Majonez Kielecki obchodzi w tym roku swoje 45 urodziny – jak na produkt w tak poważnym wieku, ma się bardzo dobrze. Przedświąteczne dni to dla niego najlepszy okres, bo świetnie się sprzedaje. Do wielkanocnych świąt pozostało kilka dni.Od dziś aż do Wielkiej Soboty prezentować będziemy produkty, których nie powinno zabraknąć na świątecznym stole. Na początek sztandarowy produkt WSP „Społem” – Majonez Kielecki

Gdzie tkwi tajemnica jego sukcesu? W materiałach reklamowych Wytwórczej Spółdzielni Pracy „Społem” czytamy, że receptura Majonezu Kieleckiego stworzona została na podstawie najlepszych „kanonów kuchni polskiej”.

Był to pierwszy polski majonez produkowany na skalę przemysłową. Oficjalnie produkcja ruszyła ponad 45 lat temu, w 1959 roku.
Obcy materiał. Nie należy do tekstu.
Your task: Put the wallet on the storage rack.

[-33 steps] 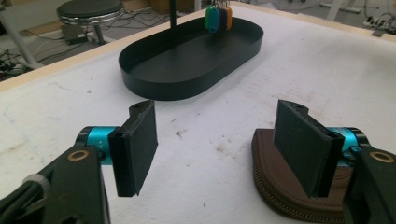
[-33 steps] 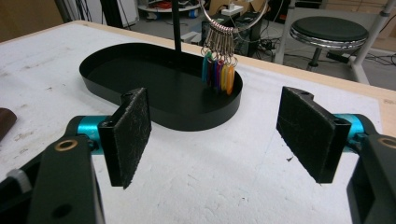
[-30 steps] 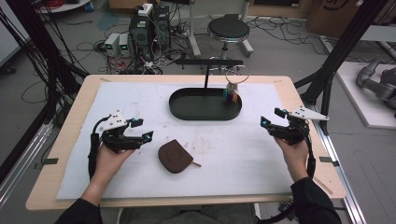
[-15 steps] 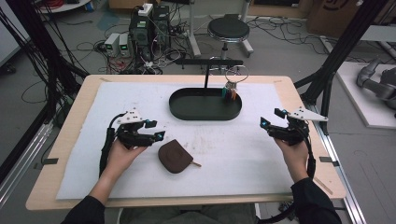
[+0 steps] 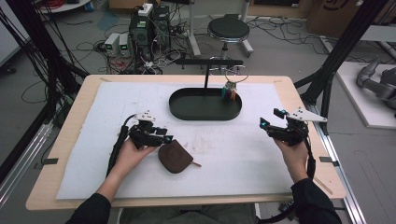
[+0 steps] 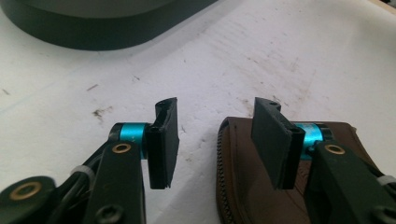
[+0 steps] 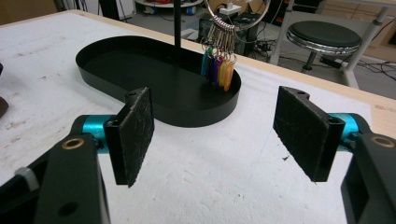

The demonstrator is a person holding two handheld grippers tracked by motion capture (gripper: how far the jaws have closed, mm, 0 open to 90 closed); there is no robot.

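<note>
A brown leather pouch point(image 5: 175, 157) lies flat on the white mat, a short pull tab at its right. My left gripper point(image 5: 164, 139) sits low at its upper-left edge. In the left gripper view the jaws point(image 6: 217, 140) stand half apart and have just been closing. One pad hangs over the pouch point(image 6: 243, 186) and the other over bare mat, neither pressing on it. At the table's right side my right gripper point(image 5: 271, 118) is wide open with nothing in it point(image 7: 217, 135).
A black oval tray point(image 5: 205, 116) lies at the middle back with a T-shaped stand point(image 5: 208, 61) rising from it. A key ring with coloured tags point(image 5: 229, 88) hangs from the stand into the tray's right end point(image 7: 217, 65). A stool and cables are beyond the table.
My left gripper has moved right and slightly down until it reached the pouch's edge, and its jaws have narrowed. The right gripper has stayed where it was.
</note>
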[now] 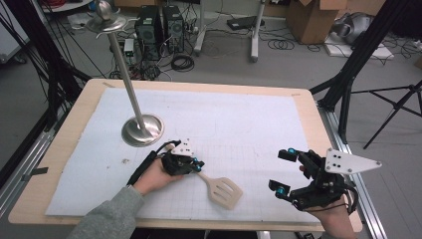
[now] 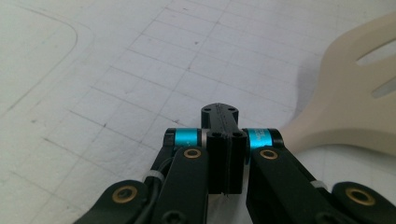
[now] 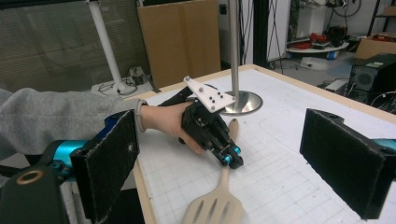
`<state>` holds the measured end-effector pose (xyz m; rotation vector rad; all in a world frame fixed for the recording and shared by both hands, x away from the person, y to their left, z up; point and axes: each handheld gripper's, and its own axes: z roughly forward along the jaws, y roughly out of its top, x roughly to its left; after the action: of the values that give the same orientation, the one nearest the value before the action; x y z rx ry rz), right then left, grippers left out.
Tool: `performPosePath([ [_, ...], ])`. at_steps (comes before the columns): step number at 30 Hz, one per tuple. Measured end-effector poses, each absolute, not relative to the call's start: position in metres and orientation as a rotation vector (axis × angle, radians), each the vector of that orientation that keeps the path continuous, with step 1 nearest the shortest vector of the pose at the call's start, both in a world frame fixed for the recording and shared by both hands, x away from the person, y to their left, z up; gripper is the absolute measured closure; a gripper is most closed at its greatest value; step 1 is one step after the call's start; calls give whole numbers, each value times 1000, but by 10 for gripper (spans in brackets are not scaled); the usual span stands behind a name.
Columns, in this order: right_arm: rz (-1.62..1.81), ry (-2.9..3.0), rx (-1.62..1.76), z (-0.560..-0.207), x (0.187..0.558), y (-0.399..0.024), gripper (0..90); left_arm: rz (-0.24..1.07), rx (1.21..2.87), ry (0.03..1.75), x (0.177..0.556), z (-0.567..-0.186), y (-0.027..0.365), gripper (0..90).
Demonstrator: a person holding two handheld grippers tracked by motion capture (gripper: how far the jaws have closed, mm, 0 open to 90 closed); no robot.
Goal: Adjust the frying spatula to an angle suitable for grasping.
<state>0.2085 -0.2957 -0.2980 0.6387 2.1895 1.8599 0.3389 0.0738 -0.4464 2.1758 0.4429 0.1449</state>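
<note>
Slotted spatula, pale wood/plastic, lies flat on white mat nr front edge; judged light, stiff, non-fragile; left gripper pinching its handle, right gripper spread, idle alongside.

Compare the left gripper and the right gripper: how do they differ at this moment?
The left gripper has its jaws shut on the spatula handle; the right gripper stands wide open, holding nothing. The left one lies low on the white mat; the right one sits at the mat's edge. Both bear grey plates.
</note>
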Motion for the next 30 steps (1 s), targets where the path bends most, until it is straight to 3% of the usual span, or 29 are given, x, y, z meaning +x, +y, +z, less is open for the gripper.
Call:
performPosePath([
  [12,1867,2197,633,-298,209,-293,109,82,2155,533,338,-445,78,900],
  [30,1877,2210,623,-300,219,-289,108,122,2172,504,323,-444,91,899],
])
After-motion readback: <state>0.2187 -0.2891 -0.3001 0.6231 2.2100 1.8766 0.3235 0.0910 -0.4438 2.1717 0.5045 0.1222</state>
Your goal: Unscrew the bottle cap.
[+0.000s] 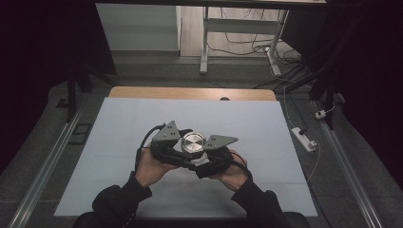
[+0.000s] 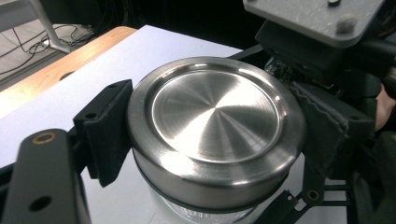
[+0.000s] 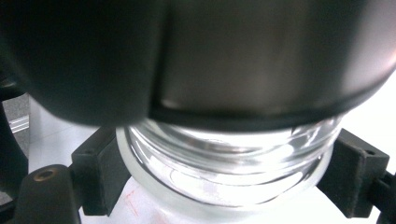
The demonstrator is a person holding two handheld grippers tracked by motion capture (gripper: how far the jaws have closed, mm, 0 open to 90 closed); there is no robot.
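No text, label, brand, number or sign can be read anywhere in these pictures. The brushed steel lid (image 2: 215, 112) carries only fine turning rings and no stamp or lettering, and the glass jar (image 3: 229, 158) under it bears no printed label. A faint reddish mark shows through the bottom of the glass in the right gripper view, too blurred to read as writing.
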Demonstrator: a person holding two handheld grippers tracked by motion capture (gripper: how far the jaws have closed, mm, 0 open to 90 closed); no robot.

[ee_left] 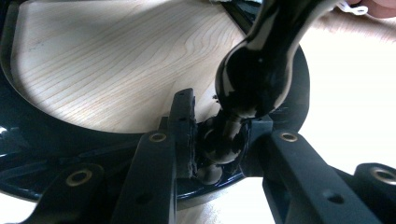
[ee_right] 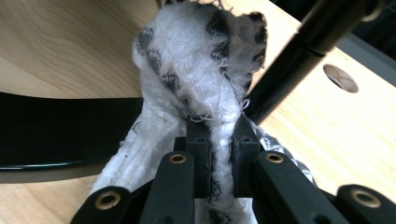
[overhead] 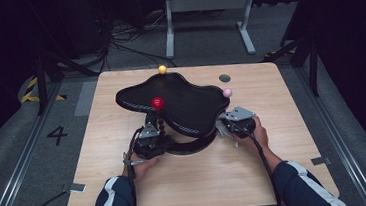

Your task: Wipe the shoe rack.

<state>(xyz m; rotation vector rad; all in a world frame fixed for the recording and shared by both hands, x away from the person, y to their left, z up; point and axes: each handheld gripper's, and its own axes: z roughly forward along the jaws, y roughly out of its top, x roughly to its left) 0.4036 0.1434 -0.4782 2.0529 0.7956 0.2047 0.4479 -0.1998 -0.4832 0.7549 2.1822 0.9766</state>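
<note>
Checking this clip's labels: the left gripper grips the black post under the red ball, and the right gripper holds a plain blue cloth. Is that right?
Not quite. The cloth in the right gripper is white with dark markings, not blue, as the right gripper view shows. The left gripper does grip the black post.

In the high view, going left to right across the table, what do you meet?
Left claw → red ball → yellow ball → pink ball → right claw, which overlaps the pink ball's position slightly.

Dim, soft high view; glare whitens the tabletop (ee_left: 345, 93) beside blurred close-ups.
</note>
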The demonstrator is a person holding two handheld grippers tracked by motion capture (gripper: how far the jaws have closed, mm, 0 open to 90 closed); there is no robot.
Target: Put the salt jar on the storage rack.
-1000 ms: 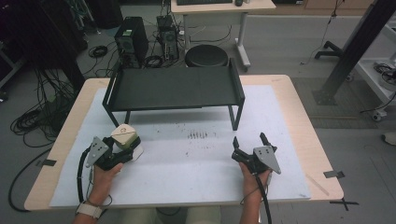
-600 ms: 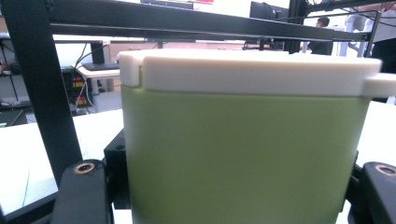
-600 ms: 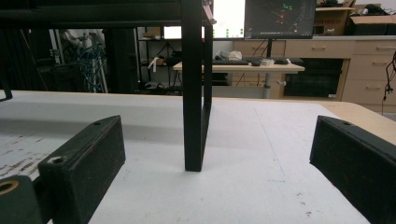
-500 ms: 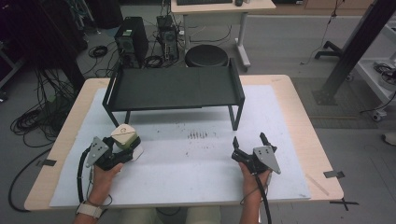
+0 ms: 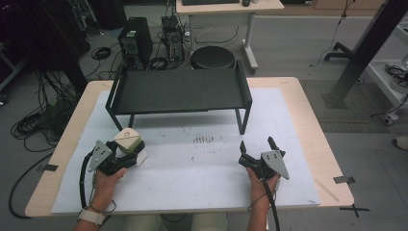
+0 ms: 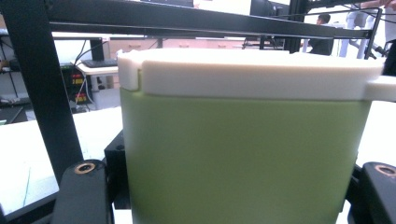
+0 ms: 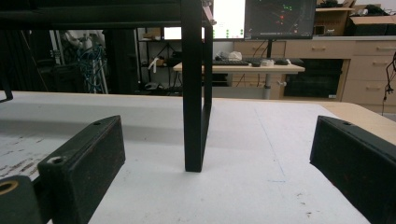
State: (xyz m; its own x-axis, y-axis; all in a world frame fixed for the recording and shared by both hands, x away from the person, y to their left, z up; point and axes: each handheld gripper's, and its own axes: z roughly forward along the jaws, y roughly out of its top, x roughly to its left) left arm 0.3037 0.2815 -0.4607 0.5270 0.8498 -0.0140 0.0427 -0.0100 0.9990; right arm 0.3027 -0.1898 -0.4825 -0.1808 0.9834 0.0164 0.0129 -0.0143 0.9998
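I clamp my left hand-held gripper [image 5: 131, 153] around the green, white-lidded container [image 5: 129, 141] on the tabletop [image 5: 202, 192] before the black rack [image 5: 178, 91], ready to lift it; my right hand-held gripper [image 5: 257, 150] rests wide open and empty, free to help.

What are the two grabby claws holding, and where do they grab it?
The left gripper holds a green container with a white lid, its jaws squeezing the green sides low down, below the lid. The right gripper is open and holds nothing.
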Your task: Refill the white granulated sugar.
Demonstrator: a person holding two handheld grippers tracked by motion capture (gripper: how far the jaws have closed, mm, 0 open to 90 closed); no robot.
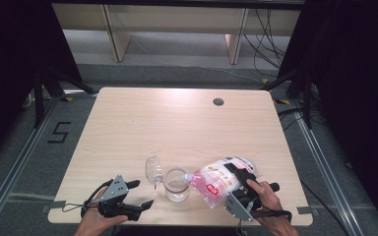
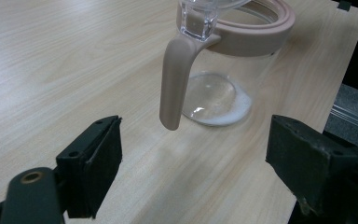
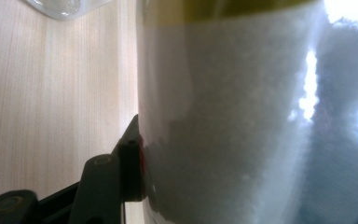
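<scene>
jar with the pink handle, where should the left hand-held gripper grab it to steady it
Probably the handle. It hangs down from the jar's pink rim, clear of the glass wall and free at its lower end, facing the open left hand-held gripper. Come straight in level, one jaw on each side of it. The glass body looks wider and slippery.

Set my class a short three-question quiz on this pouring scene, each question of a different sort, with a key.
1. True or false: the right gripper holds the bag tilted, spout toward the glass jar.
2. What stands between the open jaws of the left gripper?
A. the jar's handle
B. nothing
C. the bag
3. Fill in: the jar's clear lid is flipped ____.

Key
1. True
2. B
3. open
</scene>
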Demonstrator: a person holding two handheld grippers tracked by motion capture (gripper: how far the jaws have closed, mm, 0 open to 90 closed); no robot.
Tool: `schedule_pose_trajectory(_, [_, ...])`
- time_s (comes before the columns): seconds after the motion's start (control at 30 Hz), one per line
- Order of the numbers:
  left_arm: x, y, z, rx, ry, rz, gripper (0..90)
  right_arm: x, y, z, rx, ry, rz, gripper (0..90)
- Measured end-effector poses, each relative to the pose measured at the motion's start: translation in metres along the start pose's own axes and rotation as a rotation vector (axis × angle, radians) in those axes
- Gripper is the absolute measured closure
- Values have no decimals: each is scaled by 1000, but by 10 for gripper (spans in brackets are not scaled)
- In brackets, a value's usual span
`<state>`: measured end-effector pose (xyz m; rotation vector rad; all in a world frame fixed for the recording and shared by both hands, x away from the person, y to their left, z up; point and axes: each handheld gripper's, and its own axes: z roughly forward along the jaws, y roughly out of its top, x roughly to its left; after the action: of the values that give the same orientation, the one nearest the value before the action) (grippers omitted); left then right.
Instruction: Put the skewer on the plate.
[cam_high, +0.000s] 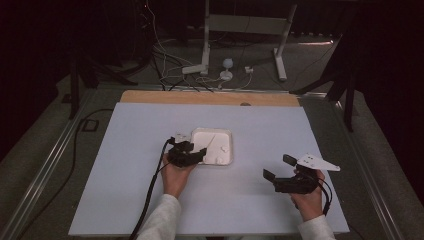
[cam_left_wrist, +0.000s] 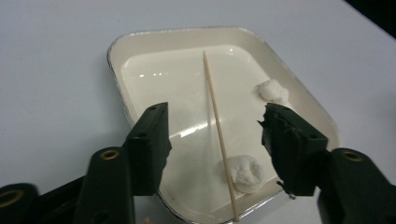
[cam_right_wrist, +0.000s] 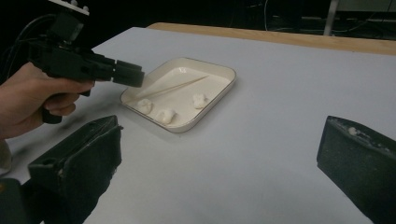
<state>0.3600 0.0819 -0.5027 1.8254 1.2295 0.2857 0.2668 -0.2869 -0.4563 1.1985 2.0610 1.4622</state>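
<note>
Skewer in tray, between open left tongs

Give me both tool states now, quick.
Left tool: open, nothing gripped, over the tray with the stick.
Right tool: open, empty, above the table.

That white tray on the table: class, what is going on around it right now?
A person holds a gripper in each hand. The left gripper hangs open over the near edge of the tray, where a thin wooden skewer and three white lumps lie; nothing is gripped. The right gripper waits open, apart on the table.
</note>
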Motion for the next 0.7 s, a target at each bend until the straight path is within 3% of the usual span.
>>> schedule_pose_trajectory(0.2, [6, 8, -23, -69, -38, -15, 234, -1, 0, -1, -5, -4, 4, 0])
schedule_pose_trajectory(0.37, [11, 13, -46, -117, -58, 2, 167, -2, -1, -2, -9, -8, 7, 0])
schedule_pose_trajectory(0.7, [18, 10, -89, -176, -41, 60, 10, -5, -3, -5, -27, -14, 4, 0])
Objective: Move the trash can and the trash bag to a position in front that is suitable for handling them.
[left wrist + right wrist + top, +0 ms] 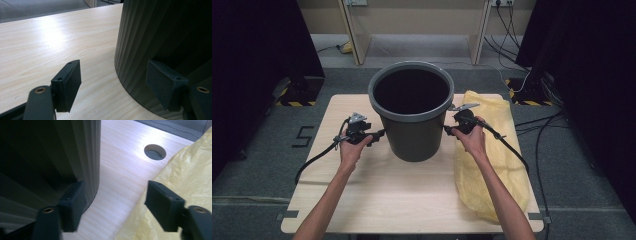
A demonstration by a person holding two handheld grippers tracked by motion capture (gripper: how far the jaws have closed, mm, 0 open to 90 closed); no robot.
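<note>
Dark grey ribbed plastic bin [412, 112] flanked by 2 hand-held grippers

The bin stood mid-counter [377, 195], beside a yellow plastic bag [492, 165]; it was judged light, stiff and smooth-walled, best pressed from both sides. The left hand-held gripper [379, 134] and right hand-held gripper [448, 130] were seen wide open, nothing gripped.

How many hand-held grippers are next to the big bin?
2. The left hand-held gripper is at the left side of the bin, and the right hand-held gripper at its right side, both open.

grey ribbed bin [412, 125], yellow bag [492, 165]
</note>
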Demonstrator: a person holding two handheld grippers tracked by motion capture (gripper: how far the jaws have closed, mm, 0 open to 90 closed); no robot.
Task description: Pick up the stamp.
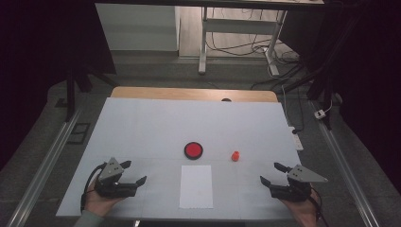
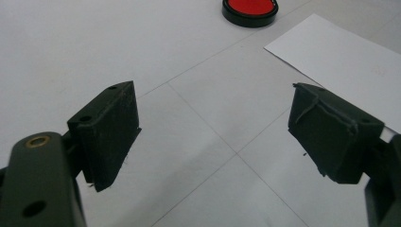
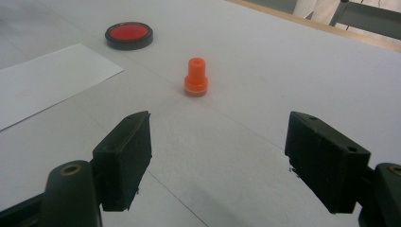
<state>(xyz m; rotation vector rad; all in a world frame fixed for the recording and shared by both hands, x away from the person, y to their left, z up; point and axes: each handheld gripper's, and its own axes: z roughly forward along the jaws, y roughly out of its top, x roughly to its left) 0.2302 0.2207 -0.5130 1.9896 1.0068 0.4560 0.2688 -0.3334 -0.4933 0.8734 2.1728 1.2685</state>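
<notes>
At the lower corners of the high view, the left gripper (image 1: 133, 172) and right gripper (image 1: 271, 173) are held wide open and empty, seemingly ready; between them lies a paper sheet (image 1: 196, 186); beyond, right of centre, the orange stamp (image 1: 235, 155) stands upright beside the red ink pad (image 1: 193, 150), presumably awaiting pickup.

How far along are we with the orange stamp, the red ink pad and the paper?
Nothing looks done: the paper shows no clear mark, and the orange stamp stands upright, untouched, beside the red ink pad. Nothing is in hand; the left tongs and right tongs are open at the near edge. The grasp and everything after it remain.
</notes>
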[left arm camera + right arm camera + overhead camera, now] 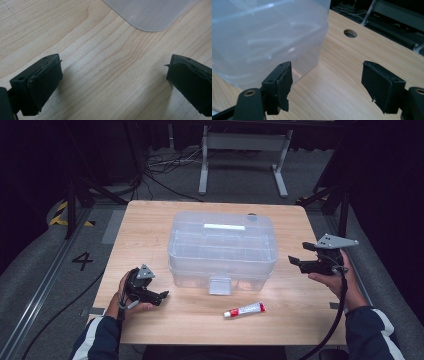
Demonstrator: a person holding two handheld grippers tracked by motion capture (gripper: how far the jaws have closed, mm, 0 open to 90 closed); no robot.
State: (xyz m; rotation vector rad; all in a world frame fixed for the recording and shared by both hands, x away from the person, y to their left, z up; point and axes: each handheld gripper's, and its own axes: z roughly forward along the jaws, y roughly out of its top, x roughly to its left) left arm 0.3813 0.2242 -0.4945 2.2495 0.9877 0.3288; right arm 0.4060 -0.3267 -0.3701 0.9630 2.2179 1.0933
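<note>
A clear plastic storage box (222, 247) with a shut lid and a white handle stands in the middle of the wooden table (150, 220); a front latch tab (220, 285) hangs at its near side. A red and white tube (244, 310) lies on the table in front of the box. My left gripper (162, 296) rests low at the box's front left, jaws open over bare wood (111, 75), with a translucent rounded plastic edge (150, 12) ahead. My right gripper (295, 262) hovers off the box's right end, open and empty (329, 82), the box (262, 37) at its left.
A round cable hole (350, 33) is cut in the tabletop near the far right of the box. Beyond the table stand a white metal frame (245, 155) and loose cables on grey carpet. Dark stands flank both sides.
</note>
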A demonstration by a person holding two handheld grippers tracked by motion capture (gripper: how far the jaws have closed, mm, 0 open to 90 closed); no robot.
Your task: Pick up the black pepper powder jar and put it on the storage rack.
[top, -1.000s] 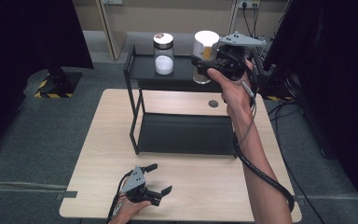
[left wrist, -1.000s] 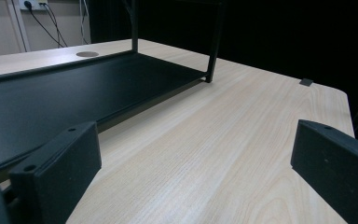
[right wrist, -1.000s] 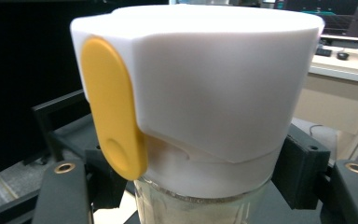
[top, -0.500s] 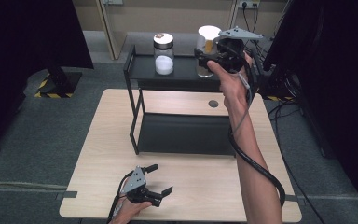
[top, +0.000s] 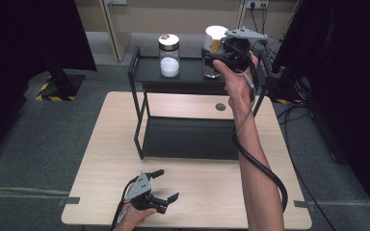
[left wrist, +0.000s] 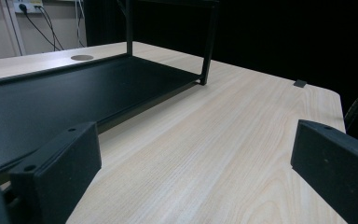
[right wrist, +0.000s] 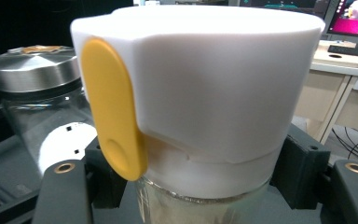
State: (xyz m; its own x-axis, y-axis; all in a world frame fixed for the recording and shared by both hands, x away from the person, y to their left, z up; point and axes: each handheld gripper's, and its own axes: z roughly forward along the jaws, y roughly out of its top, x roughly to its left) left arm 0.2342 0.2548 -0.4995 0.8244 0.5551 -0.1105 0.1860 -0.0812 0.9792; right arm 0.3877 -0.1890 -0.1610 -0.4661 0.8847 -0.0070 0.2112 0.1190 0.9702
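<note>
Carrying a glass jar with a white lid (top: 215, 48) over the top shelf of the black rack (top: 192, 77), the right tongs (top: 220, 54) are clamped around the jar just under that lid. In the right gripper view the black pads (right wrist: 303, 172) sit tight on either side of the glass, with the lid's yellow tab (right wrist: 114, 121) facing the camera. The jar looks to be low over the rack's top shelf or just touching it; I cannot tell which from here. A second jar with a metal lid (top: 169, 55) stands on the same shelf, to the left of the held one and apart from it.

So the job reads as well along: the jar is at the rack's upper level, on its right end, and what seems left is to settle it down and let go. The lower shelf of the rack (left wrist: 51, 102) carries nothing.

The left tongs (top: 160, 190) rest on the desk (top: 207, 192) in front of the rack, jaws spread wide with only bare wood between them.
</note>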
Linię produkcyjną, jak i całą technologię, zaprojektował genialny inżynier Rafał Ekielski. Sam również nadzorował jej budowę. Recepturę opracowało przyzakładowe laboratorium pod kierownictwem Zbigniewa Zamojskiego i Janusza Cichockiego. Od początku była strzałem w dziesiątkę. Do tego stopnia, że przyjęta przez kielecką fabrykę norma zakładowa stała się podstawą obowiązującej do dzisiaj Polskiej Normy na majonez.

Nic dziwnego, że tak wspaniały produkt co i rusz ktoś chciał podrabiać. Majonez Kielecki robiono nawet w Kanadzie i nie obyło się bez kilku procesów sądowych. – Mieliśmy też pytania o oficjalny zakup marki, ale nikt nie przedstawił nam oferty. I tak nic by to nie dało, bo ta marka nie jest na sprzedaż – mówi z dumą Grzegorz Feliksiak, kierownik marketingu WSP „Społem”.

Według producenta Majonez Kielecki wciąż jest „najbardziej znanym produktem” spółdzielni, choć za granicą większą popularnością cieszy się Przysmak Świętokrzyski. Kieleckiemu niedawno przybył brat – Majonez Kielecki Omega 8, wzbogacony o dodatkową porcję nienasyconych kwasów tłuszczowych, które pomagają obniżać poziom cholesterolu.

Według ubiegłorocznych danych agencji AC Nielsen, Majonez Kielecki ma 12 proc. udziału w rynku.